Tens of millions of dollars have been spent on permanent improvements to Monmouth Park, which for the first time this year will host the Breeders’ Cup World Championships. But equally as important, track vice president and general manager Bob Kulina said, is the investment in making sure other elements are executed properly.
To help ensure the proper design and execution of temporary facilities such as bleachers, tents, mutuels, and concessions, Monmouth hired the well-known firm HOK Sport, which in turn also brought onboard M Group Scenic Studios. HOK, a name known globally in sports venue design, has laid out the framework for how the plant will accommodate all the features needed for the Oct. 26-27 Breeders’ Cup, while M Group Scenic focuses more on things like the decor and feel inside a tent.
“When we looked at the numbers (to hire HOK and M Group Scenic) it seemed like a lot, but they have made a tremendous impact on how we are doing things,” Kulina said. “They have helped us see how to make this an ‘event’ and because of them, I think we are changing how the Breeders’ Cup will be done in the future.”
Kevin O’Grady, HOK event project manager, has been working with Monmouth for two years to develop and execute a master plan for temporary facilities. Based in Denver, he spends one week a month at the New Jersey track overseeing where 25,000 temporary seats, 150,000 square feet of tents, five miles of cable, and more than a mile of temporary fence will be installed.
During Haskell Invitational (gr. I) weekend Aug. 4-5, O’Grady was joined at the track by M Group Scenic owner and president Lori McAllister-Antol and two of her associates. HOK and M Group Scenic have worked together on various projects over the years including the past 13 Super Bowls. HOK’s sports division has worked with nearly every Major League Baseball team and National Football League franchise and has designed several horse venues, such as Ascot, Cheltenham, Randwick, and the Hong Kong Jockey Club.
The Breeders’ Cup at Monmouth Park has not been a difficult job, but O’Grady and McAllister-Antol agreed on the biggest obstacle. “It is a tight space to accommodate such a big event,” McAllister-Antol said.
The biggest concern is the weather, with the threat of rain and cooler temperatures on the Jersey Shore in late October a real possibility.
“We’ve created a tremendous amount of indoor heated space,” O’Grady said.
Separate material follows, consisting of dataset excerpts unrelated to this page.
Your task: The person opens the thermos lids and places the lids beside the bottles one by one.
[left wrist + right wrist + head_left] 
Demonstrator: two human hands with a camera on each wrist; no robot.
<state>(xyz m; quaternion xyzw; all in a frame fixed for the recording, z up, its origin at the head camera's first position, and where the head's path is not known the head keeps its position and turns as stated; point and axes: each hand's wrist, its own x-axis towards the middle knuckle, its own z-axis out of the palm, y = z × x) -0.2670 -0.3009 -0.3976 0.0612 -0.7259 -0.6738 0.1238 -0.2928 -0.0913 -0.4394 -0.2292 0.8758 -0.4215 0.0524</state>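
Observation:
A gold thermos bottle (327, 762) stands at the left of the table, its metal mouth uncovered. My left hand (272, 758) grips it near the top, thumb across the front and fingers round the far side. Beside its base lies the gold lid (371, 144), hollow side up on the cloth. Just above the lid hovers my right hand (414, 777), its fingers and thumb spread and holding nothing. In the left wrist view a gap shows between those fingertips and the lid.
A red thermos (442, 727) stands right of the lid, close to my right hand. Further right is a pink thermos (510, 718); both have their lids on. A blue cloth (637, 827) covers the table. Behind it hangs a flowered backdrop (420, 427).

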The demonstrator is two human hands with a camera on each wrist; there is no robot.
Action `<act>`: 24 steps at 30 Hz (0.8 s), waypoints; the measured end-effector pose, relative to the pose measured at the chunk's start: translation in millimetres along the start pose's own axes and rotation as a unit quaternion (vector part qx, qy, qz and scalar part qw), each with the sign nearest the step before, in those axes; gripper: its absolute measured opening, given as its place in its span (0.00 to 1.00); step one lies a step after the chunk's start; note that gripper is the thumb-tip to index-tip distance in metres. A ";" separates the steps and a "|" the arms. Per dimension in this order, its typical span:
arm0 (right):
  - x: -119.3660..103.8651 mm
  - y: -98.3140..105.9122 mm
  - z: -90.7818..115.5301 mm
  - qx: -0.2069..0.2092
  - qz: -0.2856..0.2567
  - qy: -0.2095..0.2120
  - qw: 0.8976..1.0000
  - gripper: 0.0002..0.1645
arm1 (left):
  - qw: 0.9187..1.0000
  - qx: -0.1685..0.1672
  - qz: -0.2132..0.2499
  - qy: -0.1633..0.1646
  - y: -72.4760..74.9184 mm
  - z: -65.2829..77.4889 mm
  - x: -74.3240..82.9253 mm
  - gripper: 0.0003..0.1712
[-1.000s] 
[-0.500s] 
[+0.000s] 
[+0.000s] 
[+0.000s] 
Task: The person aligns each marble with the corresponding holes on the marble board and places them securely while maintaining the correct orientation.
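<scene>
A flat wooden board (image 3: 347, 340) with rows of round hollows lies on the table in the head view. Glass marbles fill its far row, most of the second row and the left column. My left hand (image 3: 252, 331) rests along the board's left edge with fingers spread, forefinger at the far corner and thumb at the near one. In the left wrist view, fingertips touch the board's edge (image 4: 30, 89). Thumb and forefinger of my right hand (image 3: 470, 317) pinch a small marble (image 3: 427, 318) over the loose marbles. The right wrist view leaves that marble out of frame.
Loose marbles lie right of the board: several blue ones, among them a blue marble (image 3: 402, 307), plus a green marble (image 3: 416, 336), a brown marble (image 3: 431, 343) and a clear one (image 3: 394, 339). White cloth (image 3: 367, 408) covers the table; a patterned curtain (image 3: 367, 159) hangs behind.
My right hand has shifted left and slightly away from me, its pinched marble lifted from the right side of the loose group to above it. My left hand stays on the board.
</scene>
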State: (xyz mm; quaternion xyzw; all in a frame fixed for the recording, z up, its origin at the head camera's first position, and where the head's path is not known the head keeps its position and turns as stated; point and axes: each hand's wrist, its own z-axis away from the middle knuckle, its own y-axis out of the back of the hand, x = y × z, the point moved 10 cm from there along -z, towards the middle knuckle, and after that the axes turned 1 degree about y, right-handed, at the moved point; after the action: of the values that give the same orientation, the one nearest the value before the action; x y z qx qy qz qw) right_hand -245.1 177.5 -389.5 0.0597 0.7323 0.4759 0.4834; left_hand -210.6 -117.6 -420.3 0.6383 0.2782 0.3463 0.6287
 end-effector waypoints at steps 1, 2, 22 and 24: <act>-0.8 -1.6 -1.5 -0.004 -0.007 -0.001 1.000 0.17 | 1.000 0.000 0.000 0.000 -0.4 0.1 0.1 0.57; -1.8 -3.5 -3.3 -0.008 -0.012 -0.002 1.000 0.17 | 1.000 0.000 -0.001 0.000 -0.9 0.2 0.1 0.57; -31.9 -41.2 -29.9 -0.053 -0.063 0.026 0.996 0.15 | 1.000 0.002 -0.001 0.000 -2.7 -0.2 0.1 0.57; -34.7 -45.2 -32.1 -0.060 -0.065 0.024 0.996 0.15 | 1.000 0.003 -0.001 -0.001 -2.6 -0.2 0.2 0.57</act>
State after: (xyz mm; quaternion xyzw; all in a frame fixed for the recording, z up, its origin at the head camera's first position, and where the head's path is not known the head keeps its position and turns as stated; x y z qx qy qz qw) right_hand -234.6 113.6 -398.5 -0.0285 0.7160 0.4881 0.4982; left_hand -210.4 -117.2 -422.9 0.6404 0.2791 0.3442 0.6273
McAllister-Antol, who calls herself a “horse lover,” said the safety to the horses is considered in every decision made. “We have great sensitivity to the animals,” she said. “This is their environment.”
She and her staff work on every little detail, from fabric, lighting, and branding to such things as how the entrance to a tent should look and where a stage or dais should be placed.
“If we do our job right, you won’t know the VIP tent is a tent,” M Group Scenic project manager Mindy Ahern said.
“We agree that it will raise the bar for future Breeders’ Cups,” McAllister-Antol said. “Monmouth has a high level of service they want to provide.”
Damon Thayer, event management consultant for Breeders’ Cup, said he couldn’t agree more with that sentiment.
“Breeders’ Cup hires the host track to operate the event for Breeders’ Cup and Monmouth saw the need early on to bring in some outside assistance,” Thayer said. “I believe it will establish a new paradigm for how Breeders’ Cup operates at all host tracks, but especially at those with temporary facilities.
“Monmouth had the foresight to hire one of the world’s foremost sports event logistics planners in HOK and consequently, the customer service experience will be even better than what we have experienced in the past. In my opinion, a host track that submits a bid should now include HOK as an event planner as part of that bid.”